Jeffrey Dahmer, noted Evolutionist
Given standard theories wrt the history of our solar system and our own planet, nobody should be finding cities and villages on Mars, 2100 feet beneath the waves off Cuba, or buried under two miles of Antarctic ice.
I respectfully and firmly disagree! To think that things like novae, the human mind, and mitochondria are all made of the same basic building blocks is an INCREDIBLE feat of engineering! I remember reading about all the processes that take place within the human body in response to a simple paper cut and can't help but be impressed. "Adequate" hardly does it all justice. I for one am honored, awed, and appreciative of the opportunities that the Almighty gave me by the simple fact of my existence.
EBUCK
Wellllll... A sufficiently powerful & intelligent being could indeed magically create all the fossils in the world and place them in such a way as to make things look like it had all evolved. He could also have created the whole universe Last Thursday, complete with our false memories of time before that, etc. etc. ad absurdum. The Invisible Diabolically Subtle Trickster hypothesis is always an option, in any scientific question.

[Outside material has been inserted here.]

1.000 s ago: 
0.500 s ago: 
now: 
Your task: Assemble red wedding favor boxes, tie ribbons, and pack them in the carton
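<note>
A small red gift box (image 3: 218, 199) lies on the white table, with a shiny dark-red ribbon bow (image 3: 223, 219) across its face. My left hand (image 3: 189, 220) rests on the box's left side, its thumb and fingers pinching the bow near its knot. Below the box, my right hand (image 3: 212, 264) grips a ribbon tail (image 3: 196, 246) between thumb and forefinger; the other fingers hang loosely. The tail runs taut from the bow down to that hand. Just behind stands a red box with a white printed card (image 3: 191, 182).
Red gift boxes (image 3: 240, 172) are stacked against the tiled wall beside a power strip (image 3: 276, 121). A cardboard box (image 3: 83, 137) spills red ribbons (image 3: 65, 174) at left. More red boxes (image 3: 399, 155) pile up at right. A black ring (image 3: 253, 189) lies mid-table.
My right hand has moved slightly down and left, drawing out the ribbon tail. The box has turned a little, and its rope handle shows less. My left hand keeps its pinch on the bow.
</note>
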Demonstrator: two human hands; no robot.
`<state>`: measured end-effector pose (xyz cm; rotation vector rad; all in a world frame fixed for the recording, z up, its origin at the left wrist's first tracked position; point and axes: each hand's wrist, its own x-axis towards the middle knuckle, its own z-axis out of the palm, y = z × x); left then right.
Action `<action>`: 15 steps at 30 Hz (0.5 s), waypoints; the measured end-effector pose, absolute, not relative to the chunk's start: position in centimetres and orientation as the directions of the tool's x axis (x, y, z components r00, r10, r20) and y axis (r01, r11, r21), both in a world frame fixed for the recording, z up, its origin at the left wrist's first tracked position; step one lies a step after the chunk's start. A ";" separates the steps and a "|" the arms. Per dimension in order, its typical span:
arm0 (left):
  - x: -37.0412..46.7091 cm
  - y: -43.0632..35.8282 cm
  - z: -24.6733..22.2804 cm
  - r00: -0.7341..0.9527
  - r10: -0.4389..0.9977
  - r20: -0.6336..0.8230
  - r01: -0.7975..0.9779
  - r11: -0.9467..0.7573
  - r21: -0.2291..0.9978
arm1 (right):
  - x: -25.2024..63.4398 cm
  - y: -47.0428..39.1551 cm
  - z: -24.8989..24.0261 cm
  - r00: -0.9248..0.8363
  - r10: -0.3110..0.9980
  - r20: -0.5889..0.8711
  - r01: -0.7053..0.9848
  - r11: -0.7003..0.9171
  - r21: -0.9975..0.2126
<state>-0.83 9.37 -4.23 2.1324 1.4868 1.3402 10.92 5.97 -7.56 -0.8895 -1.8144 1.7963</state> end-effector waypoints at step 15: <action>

That, of course, explains nothing. But Koukl then claims he has independent evidence that there really is such a magical God-person out there. Unfortunately he forgot to actually tell us what that evidence was. Must've been an oversight.
Like I said before, Show me proof. Got Links? I'd love to take a look. I expect that you can direct me to information that is presented in an open and non-biased format so that I, the objective peer, may review it.
My real problem with Darwinism is not the theory itself, but, the theorists. On the one hand they claim open mindedness and say that God may exist side-by-side with Darwinism, and, on the other hand they emphatically deny or suppress any scientific evidence that might support his very existence as "junk science".
If everyone is calling it junk science then you are going to have to find a way to prove that it isn't. You can't jsut say "here is my proof....it's a human baby destined for an inteligence the world has never before known" because scientists already have an accepted theory as to how that child came about. For scientists to take you seriously you are going to have to give us His Footprints and be able to prove that those footprints are not those of some common earth dweller. I think you would have to actually produce God in order to convince most of them. But all I would require is observable evidence of a genuine higher power. AKA a miracle. Supposedly, they take place pretty regularly but I have yet to witness one and to tell you the truth I don't trust "beleivers" testimony as unbiased.
EBUCK
And how do you suppose God came to be? I'm sure it must be very, very extrordinary.